__WHAT TO PRODUCE__: If anything in the data looks odd, keep it anyway and write the whole listing out unchanged.

== Segment start ==

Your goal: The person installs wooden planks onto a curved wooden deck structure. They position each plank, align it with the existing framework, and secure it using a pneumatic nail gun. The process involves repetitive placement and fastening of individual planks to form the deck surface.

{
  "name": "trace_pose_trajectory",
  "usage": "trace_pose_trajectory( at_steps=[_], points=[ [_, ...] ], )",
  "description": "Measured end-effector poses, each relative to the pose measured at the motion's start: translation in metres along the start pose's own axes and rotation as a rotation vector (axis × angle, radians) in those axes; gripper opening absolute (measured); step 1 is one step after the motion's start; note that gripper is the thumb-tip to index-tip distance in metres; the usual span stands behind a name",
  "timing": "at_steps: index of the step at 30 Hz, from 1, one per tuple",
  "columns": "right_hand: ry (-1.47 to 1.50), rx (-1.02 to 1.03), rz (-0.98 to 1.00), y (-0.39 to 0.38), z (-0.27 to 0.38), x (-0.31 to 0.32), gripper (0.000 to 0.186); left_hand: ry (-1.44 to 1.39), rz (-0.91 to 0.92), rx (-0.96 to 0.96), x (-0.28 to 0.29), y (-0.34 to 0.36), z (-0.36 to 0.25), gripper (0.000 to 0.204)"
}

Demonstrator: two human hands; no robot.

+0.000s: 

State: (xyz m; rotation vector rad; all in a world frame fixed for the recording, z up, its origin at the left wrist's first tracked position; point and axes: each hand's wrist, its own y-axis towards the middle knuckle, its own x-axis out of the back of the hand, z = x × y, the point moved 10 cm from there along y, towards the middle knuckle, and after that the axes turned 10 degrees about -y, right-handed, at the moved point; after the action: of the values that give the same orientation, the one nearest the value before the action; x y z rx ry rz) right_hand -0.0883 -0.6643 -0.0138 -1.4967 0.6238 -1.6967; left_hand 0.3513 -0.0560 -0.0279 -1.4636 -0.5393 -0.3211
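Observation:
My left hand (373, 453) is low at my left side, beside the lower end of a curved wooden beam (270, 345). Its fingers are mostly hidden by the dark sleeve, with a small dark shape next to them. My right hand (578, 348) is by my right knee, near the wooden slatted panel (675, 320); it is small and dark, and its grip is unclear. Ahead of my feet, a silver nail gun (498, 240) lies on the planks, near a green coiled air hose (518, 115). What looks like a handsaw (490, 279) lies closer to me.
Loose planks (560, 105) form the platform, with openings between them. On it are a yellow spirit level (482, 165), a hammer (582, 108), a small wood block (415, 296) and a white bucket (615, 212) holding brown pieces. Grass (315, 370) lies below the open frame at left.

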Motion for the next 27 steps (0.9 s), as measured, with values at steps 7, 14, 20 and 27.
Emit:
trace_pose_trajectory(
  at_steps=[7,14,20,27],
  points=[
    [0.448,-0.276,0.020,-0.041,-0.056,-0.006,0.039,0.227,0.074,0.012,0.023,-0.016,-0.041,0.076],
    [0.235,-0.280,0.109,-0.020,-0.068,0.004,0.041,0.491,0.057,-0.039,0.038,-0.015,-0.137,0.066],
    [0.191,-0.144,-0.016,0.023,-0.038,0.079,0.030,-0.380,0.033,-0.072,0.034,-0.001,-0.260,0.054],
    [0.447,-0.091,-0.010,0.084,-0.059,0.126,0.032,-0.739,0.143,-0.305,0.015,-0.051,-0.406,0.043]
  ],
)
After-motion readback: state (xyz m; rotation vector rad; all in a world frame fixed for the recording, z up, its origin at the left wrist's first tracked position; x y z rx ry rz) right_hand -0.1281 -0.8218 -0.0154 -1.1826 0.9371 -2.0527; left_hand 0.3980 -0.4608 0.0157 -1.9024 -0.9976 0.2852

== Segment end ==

__WRITTEN SOLUTION__:
Your goal: The person installs wooden planks onto a curved wooden deck structure. They position each plank, align it with the existing framework, and secure it using a pneumatic nail gun. The process involves repetitive placement and fastening of individual planks to form the deck surface.

{
  "name": "trace_pose_trajectory",
  "usage": "trace_pose_trajectory( at_steps=[_], points=[ [_, ...] ], )",
  "description": "Measured end-effector poses, each relative to the pose measured at the motion's start: translation in metres along the start pose's own axes and rotation as a rotation vector (axis × angle, radians) in those axes; gripper opening absolute (measured); step 1 is one step after the motion's start; note that gripper is the thumb-tip to index-tip distance in metres; the usual span stands behind a name",
  "timing": "at_steps: index of the step at 30 Hz, from 1, one per tuple",
  "columns": "right_hand: ry (-1.47 to 1.50), rx (-1.02 to 1.03), rz (-0.98 to 1.00), y (-0.39 to 0.38), z (-0.27 to 0.38), x (-0.31 to 0.32), gripper (0.000 to 0.186); left_hand: ry (-1.44 to 1.39), rz (-0.91 to 0.92), rx (-0.96 to 0.96), x (-0.28 to 0.29), y (-0.34 to 0.36), z (-0.36 to 0.25), gripper (0.000 to 0.204)"
}

Demonstrator: two human hands; no robot.

+0.000s: 

State: (xyz m; rotation vector rad; all in a world frame fixed for the recording, z up, its origin at the left wrist's first tracked position; point and axes: each hand's wrist, its own y-axis towards the middle knuckle, its own x-axis out of the back of the hand, z = x × y, the point moved 10 cm from there along y, towards the middle knuckle, and after that the axes turned 10 degrees about -y, right-handed, at the moved point; after the action: of the values that give the same orientation, the one nearest the value before the action; x y z rx ry rz) right_hand -0.0883 -0.6643 -0.0138 -1.4967 0.6238 -1.6967; left_hand 0.3513 -0.0560 -0.0279 -1.4636 -0.5393 -0.3211
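Observation:
My left hand (373, 453) is low at my left side, beside the lower end of a curved wooden beam (270, 345). Its fingers are mostly hidden by the dark sleeve, with a small dark shape next to them. My right hand (578, 348) is by my right knee, near the wooden slatted panel (675, 320); it is small and dark, and its grip is unclear. Ahead of my feet, a silver nail gun (498, 240) lies on the planks, near a green coiled air hose (518, 115). What looks like a handsaw (490, 279) lies closer to me.
Loose planks (560, 105) form the platform, with openings between them. On it are a yellow spirit level (482, 165), a hammer (582, 108), a small wood block (415, 296) and a white bucket (615, 212) holding brown pieces. Grass (315, 370) lies below the open frame at left.
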
Motion for the next 27 steps (0.9 s), as measured, with values at steps 7, 14, 20 and 27.
Emit:
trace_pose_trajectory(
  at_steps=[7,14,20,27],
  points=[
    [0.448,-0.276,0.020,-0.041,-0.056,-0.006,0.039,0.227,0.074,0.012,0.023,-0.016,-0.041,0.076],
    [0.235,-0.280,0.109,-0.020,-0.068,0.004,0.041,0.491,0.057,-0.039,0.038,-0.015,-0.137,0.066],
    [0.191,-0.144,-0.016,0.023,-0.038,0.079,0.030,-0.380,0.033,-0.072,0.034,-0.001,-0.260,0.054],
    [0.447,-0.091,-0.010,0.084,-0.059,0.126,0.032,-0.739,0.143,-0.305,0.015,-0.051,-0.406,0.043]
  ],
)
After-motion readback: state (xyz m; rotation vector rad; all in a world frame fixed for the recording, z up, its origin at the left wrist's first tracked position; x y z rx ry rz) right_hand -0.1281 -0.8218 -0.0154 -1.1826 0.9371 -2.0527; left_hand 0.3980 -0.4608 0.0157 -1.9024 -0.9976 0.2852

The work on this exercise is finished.